The additional financing would allow the authority to move ahead with plans to erect an architecturally dramatic glass building atop the transit hub, said Elliot G. Sander, the authority’s executive director. However, it was not clear if the final design would include the project’s signature feature, a conelike skylight, known as an oculus, that would channel daylight into the lower areas of the station. Mr. Sander said the oculus could add about $40 million to the cost.

“The pavilion has to be many things to many people,” Mr. Sander said, referring to the glass structure. “It has to be a building of vibrant design with as much new retail activity as possible.” He called it “a highly visible portal to a modern transportation complex.”

Mr. Sander, who spoke at a State Assembly hearing in Lower Manhattan, said that he estimated the authority would receive $1.5 billion to $2 billion from the economic stimulus bill that is working its way through Congress. He said he planned to spend $497 million of that to complete the downtown transit hub. He did not say how the remainder would be spent.

The Fulton Street project, which is a block from the World Trade Center site, was originally financed by the federal government with $750 million that was earmarked for the rebuilding of Lower Manhattan.

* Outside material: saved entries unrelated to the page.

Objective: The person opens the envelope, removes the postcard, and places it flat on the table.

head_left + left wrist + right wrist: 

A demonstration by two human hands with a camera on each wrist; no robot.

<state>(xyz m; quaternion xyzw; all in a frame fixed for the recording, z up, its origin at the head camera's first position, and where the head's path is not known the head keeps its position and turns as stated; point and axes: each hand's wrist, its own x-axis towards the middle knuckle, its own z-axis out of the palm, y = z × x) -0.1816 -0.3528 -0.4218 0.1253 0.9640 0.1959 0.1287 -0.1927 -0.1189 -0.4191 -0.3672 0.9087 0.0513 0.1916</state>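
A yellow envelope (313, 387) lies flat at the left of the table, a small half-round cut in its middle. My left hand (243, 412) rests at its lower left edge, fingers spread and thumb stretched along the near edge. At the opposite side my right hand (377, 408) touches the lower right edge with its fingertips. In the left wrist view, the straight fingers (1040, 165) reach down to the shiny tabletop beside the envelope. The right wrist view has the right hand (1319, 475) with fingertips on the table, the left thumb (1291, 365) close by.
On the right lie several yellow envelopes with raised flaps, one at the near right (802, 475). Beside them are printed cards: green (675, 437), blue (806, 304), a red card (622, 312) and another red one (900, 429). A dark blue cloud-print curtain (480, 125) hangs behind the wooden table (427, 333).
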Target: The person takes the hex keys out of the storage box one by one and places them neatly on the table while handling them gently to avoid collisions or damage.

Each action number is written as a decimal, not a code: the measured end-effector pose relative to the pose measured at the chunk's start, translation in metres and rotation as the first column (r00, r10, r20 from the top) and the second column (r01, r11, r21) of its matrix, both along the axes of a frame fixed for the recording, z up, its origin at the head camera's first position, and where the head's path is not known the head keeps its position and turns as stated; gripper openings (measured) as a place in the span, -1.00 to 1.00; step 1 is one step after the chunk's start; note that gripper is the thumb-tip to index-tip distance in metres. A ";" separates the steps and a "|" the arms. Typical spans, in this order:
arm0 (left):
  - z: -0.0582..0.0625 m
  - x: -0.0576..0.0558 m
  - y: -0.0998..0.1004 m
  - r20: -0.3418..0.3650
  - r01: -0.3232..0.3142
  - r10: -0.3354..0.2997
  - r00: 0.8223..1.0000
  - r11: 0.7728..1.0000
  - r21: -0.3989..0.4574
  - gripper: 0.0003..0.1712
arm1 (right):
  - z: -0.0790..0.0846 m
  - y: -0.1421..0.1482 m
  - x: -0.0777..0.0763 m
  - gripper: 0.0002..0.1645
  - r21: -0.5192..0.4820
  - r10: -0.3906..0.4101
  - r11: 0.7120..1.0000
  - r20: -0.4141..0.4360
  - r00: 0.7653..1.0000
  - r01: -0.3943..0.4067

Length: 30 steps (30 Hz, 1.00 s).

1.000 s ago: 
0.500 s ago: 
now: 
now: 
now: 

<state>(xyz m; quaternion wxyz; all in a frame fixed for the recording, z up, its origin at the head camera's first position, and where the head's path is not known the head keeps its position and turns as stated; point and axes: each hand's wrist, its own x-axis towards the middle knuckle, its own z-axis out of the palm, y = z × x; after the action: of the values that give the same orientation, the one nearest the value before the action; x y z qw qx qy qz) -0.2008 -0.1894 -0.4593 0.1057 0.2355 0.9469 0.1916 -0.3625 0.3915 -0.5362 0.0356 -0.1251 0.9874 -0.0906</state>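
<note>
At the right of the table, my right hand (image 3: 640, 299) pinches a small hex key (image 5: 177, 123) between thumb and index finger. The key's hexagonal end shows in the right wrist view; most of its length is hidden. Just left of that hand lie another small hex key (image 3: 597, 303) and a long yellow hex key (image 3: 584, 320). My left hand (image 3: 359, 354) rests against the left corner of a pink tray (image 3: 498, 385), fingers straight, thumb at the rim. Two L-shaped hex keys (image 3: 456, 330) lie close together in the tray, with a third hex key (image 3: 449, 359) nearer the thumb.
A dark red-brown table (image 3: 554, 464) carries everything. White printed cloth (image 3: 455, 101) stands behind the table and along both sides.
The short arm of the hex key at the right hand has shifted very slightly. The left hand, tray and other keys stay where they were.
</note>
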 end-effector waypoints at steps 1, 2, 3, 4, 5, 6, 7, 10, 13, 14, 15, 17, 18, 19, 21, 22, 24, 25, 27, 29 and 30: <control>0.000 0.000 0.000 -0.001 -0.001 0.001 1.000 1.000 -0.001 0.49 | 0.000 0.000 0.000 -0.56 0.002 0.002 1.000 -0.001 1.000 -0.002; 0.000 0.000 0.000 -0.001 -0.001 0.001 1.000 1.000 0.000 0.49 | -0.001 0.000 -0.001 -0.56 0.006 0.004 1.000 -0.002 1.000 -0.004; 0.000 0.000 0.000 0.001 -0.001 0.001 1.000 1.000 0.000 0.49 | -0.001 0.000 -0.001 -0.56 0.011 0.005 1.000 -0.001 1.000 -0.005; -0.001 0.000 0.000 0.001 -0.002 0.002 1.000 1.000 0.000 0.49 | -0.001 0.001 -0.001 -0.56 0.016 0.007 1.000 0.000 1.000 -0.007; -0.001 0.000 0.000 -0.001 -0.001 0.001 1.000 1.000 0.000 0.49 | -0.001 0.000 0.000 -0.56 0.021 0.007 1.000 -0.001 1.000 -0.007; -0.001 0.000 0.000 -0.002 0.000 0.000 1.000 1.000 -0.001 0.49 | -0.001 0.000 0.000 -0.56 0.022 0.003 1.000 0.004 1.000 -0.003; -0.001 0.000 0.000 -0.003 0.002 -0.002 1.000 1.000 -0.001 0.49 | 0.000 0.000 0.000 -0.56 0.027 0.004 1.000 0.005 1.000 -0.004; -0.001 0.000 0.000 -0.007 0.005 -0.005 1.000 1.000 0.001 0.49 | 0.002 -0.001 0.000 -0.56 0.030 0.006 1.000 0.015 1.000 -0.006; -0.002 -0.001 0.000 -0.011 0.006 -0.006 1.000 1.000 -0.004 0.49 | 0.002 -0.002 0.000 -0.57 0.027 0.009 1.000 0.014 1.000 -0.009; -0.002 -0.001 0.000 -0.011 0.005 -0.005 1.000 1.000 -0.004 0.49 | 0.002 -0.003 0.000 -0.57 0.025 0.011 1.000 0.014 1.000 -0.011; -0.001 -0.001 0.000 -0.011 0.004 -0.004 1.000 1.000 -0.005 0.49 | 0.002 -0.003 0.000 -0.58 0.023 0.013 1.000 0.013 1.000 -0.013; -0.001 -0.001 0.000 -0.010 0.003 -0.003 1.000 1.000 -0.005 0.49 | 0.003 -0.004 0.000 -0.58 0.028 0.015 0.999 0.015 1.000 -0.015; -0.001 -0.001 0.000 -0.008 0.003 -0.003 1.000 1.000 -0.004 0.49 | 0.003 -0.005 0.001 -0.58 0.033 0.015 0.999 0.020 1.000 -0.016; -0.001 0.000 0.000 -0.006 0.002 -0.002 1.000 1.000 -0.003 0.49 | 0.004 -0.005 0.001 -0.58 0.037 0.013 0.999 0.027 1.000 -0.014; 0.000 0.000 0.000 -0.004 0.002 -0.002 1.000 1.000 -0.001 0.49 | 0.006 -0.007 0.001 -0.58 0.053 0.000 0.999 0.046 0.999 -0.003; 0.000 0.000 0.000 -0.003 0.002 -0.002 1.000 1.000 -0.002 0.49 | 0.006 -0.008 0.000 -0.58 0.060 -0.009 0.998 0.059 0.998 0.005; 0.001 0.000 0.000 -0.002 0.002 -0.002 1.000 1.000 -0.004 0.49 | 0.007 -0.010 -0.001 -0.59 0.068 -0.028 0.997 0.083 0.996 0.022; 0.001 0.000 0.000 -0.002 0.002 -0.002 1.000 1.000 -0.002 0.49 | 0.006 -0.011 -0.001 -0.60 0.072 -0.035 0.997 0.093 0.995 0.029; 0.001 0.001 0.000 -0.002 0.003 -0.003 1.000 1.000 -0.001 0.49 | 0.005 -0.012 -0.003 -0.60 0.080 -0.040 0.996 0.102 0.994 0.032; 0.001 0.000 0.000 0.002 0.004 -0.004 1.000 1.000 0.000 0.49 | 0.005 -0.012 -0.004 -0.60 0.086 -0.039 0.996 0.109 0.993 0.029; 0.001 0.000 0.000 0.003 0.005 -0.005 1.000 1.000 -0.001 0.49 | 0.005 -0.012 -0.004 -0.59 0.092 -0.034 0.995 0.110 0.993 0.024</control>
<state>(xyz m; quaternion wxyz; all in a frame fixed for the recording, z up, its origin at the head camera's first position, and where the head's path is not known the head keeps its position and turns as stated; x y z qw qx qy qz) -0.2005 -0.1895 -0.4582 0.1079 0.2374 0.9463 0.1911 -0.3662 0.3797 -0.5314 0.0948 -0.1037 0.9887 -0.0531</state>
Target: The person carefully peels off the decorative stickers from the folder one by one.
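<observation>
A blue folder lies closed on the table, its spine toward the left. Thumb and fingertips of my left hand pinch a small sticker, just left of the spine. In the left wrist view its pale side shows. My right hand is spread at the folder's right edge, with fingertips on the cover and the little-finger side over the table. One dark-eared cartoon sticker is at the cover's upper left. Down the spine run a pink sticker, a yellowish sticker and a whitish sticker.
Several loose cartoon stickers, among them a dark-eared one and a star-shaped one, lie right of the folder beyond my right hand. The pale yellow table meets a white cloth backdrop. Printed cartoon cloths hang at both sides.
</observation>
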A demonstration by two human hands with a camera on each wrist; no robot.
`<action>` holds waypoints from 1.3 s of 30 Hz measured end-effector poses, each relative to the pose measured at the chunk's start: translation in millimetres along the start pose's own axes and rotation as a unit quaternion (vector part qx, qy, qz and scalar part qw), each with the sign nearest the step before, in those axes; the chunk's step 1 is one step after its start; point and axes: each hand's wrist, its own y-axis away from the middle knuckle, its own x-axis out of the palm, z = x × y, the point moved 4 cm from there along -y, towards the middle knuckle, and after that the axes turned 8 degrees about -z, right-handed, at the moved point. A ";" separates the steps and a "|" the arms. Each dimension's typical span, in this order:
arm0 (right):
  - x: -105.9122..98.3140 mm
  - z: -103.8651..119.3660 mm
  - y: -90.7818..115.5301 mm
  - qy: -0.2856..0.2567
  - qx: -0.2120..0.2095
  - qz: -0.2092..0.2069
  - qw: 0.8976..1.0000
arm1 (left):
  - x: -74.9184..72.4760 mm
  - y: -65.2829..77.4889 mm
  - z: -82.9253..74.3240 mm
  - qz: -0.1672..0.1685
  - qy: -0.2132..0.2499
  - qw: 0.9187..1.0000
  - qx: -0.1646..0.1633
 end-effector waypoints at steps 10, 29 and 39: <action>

The project was meant to simplify a tangle of subway stations, topping them off with an eye-catching building that would rival the iconic structures planned for the rebuilt trade center.

But costs kept rising, and last January the authority said that while work would continue on the underground portions of the project, it could no longer afford to move ahead with the above-ground structure. The announcement was met with dismay downtown, where residents and businesses feared they would be stuck with an unsightly hole, a site where several buildings had been torn down to make way for the transit work.